Campus News

Researchers sequence peanut genome for first time

The International Peanut Genome Initiative-a group of multinational crop geneticists who have been working in tandem for the last several years- successfully has sequenced the peanut’s genome.

Scott Jackson, director of the UGA Center for Applied Genetic Technologies in the College of Agricultural and Environmental Sciences, serves as chairman of IPGI.

The new peanut genome sequence will be available to researchers and plant breeders across the globe to aid in the breeding of more productive and more resilient peanut varieties.

The peanut, known scientifically as Arachis hypogaea and also called groundnut, is important both commercially and nutritionally. While the oil- and protein-rich legume is seen as a cash crop in the developed world, it remains a valuable sustenance crop in developing nations.

“The peanut crop is important in the U.S., but it’s very important for developing nations as well,” Jackson said. “In many areas, it is a primary calorie source for families and a cash crop for farmers.”

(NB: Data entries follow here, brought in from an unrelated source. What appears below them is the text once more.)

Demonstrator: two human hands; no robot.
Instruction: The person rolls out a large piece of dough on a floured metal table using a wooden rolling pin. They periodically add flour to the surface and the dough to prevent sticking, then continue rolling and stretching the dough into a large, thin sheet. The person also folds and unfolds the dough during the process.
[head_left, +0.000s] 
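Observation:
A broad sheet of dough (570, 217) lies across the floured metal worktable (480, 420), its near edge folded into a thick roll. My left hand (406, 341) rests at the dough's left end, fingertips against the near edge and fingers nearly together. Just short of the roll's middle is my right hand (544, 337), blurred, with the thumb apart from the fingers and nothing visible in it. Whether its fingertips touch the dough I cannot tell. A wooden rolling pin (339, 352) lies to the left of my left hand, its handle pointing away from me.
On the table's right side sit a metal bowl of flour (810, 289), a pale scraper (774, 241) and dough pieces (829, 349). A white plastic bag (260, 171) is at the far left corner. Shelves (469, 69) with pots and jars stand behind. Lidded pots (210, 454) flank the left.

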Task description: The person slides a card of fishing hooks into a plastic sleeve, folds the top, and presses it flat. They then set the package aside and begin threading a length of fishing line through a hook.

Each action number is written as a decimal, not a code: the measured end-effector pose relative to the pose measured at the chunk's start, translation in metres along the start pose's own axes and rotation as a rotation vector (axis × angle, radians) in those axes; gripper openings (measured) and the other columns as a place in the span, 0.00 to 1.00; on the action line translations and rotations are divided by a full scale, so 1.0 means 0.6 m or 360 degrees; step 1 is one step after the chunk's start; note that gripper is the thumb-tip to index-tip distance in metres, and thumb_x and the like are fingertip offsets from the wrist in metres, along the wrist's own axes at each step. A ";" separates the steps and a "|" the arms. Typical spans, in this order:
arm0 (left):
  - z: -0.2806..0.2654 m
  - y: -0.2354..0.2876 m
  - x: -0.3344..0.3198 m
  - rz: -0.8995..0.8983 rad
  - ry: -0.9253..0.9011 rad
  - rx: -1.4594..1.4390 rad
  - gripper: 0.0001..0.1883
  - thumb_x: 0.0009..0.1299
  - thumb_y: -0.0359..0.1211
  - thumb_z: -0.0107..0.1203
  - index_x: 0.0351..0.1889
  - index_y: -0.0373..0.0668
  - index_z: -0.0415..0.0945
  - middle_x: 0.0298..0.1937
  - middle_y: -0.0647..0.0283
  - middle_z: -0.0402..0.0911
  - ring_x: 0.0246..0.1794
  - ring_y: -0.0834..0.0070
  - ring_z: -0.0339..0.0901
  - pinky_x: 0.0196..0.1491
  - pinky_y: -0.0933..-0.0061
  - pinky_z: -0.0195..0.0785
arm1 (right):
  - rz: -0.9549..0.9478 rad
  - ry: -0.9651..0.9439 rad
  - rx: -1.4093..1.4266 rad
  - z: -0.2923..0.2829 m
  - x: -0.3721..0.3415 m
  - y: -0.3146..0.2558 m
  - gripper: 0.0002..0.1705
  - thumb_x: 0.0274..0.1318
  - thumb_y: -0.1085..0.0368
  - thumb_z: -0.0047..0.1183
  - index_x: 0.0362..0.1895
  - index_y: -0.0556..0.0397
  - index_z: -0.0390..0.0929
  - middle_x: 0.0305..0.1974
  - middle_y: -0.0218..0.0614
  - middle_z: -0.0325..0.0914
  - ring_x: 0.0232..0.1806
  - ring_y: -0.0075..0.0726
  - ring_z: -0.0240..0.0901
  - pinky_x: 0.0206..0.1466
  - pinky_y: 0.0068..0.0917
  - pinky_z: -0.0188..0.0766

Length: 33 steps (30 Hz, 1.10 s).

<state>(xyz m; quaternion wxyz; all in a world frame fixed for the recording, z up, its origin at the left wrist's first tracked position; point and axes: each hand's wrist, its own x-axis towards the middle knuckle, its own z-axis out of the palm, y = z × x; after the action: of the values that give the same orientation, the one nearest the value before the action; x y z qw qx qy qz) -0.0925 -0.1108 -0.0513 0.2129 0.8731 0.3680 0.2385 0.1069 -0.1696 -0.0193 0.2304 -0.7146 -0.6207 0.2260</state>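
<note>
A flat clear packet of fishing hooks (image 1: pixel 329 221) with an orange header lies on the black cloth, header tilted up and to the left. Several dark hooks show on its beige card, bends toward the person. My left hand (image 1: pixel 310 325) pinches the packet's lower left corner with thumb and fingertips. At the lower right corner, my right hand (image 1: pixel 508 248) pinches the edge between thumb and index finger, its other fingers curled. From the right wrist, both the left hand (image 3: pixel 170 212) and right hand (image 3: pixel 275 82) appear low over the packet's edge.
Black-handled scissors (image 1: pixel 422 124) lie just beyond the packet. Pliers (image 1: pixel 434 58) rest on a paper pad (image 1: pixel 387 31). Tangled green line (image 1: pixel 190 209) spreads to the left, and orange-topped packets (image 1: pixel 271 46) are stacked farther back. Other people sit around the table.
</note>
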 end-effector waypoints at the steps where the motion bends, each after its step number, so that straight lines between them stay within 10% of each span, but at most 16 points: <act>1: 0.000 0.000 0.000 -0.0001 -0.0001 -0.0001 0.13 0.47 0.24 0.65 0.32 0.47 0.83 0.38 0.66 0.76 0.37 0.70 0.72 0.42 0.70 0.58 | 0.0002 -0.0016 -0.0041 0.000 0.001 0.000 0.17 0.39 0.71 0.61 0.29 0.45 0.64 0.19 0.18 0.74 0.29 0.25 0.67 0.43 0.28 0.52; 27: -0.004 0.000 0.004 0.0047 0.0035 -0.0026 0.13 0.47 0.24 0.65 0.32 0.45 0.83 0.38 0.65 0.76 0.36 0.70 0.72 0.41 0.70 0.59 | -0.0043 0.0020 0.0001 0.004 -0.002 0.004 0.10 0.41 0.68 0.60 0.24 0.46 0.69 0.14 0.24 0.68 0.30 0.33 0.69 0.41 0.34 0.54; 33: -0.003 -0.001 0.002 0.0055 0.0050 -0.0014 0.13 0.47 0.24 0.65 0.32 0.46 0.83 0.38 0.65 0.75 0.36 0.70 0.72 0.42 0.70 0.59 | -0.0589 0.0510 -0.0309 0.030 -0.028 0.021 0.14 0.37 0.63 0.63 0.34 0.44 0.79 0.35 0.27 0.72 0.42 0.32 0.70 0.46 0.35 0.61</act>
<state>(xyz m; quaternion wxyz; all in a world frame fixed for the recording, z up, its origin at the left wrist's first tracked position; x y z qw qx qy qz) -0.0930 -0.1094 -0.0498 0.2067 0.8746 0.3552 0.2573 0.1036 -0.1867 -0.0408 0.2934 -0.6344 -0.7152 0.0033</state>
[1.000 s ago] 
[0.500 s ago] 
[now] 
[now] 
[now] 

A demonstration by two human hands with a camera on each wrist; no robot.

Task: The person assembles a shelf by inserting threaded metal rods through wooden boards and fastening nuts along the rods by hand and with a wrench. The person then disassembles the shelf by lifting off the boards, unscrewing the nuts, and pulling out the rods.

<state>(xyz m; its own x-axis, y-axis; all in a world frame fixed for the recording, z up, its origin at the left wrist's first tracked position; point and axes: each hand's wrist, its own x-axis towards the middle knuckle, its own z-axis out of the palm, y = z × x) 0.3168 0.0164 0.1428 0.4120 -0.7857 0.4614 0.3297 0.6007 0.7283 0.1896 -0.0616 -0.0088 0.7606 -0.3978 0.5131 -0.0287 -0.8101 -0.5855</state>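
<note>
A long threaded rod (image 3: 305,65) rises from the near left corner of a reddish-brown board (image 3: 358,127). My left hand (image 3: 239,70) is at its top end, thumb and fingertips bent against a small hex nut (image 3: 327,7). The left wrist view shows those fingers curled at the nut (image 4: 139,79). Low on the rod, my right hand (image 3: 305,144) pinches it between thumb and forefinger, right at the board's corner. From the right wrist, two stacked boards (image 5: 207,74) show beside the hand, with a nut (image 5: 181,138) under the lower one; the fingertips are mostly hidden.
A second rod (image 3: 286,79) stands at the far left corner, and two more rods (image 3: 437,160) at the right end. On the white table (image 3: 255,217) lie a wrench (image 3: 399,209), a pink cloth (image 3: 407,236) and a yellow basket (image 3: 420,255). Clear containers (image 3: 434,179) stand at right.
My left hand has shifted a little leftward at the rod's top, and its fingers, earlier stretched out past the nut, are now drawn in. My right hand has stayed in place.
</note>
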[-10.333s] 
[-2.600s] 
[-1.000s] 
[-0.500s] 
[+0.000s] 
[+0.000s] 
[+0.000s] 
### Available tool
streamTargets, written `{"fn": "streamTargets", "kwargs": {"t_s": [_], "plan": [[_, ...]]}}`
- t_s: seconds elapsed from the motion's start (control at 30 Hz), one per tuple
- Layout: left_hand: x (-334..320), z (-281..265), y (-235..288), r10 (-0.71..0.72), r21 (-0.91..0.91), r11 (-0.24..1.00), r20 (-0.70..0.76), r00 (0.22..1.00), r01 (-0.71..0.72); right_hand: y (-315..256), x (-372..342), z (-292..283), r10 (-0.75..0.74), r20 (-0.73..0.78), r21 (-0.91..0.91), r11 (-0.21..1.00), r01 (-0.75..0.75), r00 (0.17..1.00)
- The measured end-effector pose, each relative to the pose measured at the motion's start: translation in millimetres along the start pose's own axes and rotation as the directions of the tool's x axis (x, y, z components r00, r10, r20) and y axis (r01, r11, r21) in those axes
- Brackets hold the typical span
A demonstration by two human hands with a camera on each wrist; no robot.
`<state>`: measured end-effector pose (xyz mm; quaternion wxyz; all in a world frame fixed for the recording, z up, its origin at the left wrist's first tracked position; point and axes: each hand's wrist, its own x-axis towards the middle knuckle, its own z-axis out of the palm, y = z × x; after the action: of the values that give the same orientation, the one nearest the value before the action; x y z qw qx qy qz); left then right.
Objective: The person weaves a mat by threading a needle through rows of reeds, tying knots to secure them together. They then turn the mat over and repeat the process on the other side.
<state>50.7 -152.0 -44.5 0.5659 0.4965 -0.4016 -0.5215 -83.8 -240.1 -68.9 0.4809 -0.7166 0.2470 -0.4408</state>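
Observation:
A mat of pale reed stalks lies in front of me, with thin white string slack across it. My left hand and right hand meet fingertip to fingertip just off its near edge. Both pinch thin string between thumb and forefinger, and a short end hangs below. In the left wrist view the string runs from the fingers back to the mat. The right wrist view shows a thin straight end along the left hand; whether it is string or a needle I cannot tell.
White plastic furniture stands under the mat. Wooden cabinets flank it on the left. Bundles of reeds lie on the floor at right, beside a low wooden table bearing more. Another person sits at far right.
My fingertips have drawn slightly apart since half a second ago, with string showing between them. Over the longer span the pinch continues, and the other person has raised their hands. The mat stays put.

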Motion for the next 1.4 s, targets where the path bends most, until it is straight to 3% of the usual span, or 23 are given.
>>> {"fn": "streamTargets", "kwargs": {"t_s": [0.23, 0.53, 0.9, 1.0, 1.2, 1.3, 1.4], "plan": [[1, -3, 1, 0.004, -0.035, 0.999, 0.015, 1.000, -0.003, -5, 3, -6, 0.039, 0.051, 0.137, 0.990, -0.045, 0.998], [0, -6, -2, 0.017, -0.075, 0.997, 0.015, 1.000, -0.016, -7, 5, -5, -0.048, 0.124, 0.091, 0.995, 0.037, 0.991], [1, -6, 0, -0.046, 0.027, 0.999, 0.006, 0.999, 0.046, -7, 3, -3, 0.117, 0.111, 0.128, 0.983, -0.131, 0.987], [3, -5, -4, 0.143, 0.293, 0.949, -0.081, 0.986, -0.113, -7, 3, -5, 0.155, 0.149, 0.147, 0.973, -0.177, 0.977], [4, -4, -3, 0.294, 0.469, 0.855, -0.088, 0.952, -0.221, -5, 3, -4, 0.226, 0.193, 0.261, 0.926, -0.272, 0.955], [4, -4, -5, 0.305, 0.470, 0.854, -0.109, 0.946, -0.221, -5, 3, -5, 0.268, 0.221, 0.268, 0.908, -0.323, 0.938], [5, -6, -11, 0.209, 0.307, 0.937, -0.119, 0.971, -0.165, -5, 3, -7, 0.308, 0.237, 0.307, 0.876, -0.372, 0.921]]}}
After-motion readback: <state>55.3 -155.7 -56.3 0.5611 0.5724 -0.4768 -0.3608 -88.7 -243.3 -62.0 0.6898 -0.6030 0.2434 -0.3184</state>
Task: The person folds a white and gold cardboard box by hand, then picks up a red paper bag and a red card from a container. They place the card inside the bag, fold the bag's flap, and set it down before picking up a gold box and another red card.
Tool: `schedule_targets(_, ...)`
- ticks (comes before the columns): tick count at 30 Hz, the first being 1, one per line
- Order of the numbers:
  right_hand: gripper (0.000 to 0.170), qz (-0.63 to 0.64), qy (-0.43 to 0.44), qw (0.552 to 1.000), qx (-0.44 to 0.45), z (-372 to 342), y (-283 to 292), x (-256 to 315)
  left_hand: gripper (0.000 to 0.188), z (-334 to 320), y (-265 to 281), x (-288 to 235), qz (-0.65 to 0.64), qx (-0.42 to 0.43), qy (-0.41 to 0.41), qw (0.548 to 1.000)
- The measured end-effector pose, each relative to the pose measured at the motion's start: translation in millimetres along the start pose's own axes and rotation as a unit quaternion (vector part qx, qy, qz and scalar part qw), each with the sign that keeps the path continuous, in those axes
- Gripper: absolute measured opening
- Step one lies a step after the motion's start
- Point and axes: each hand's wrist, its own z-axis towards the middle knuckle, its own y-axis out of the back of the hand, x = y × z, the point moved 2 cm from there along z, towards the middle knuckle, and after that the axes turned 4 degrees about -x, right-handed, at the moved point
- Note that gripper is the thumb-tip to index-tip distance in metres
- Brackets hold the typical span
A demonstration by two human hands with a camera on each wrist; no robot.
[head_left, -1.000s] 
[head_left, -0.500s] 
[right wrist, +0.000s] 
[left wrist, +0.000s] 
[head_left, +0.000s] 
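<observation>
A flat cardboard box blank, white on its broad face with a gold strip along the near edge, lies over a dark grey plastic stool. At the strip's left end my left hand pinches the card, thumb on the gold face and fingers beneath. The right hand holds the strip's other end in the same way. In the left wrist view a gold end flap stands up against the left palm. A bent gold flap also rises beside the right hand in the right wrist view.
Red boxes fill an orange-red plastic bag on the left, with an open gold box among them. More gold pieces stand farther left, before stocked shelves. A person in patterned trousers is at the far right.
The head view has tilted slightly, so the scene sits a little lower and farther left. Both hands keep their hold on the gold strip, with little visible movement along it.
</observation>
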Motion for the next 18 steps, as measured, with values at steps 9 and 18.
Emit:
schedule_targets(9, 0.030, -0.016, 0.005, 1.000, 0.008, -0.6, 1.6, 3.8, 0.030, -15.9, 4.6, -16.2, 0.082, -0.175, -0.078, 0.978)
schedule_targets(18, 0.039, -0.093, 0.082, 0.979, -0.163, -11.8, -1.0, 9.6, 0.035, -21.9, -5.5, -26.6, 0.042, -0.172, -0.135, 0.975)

While peanuts successfully were bred for intensive cultivation for thousands of years, relatively little was known about the legume’s genetic structure because of its complexity, according to Peggy Ozias-Akins, a plant geneticist on the UGA Tifton campus who also works with the IPGI and is director of the UGA Institute of Plant Breeding, Genetics and Genomics.

The peanut in fields today is the result of a natural cross between two wild species, Arachis duranensis and Arachis ipaensis. Because its ancestors were two different species, today’s peanut is a polyploid, meaning the species can carry two separate genomes, designated A and B subgenomes.

To map the peanut’s structure, researchers sequenced the genomes of the two ancestral parents because together they represent the cultivated peanut. The sequences provide researchers access to 96 percent of all peanut genes in their genomic context, providing the molecular map needed to more quickly breed drought- and disease-resistant, lower-input and higher-yielding varieties of peanuts.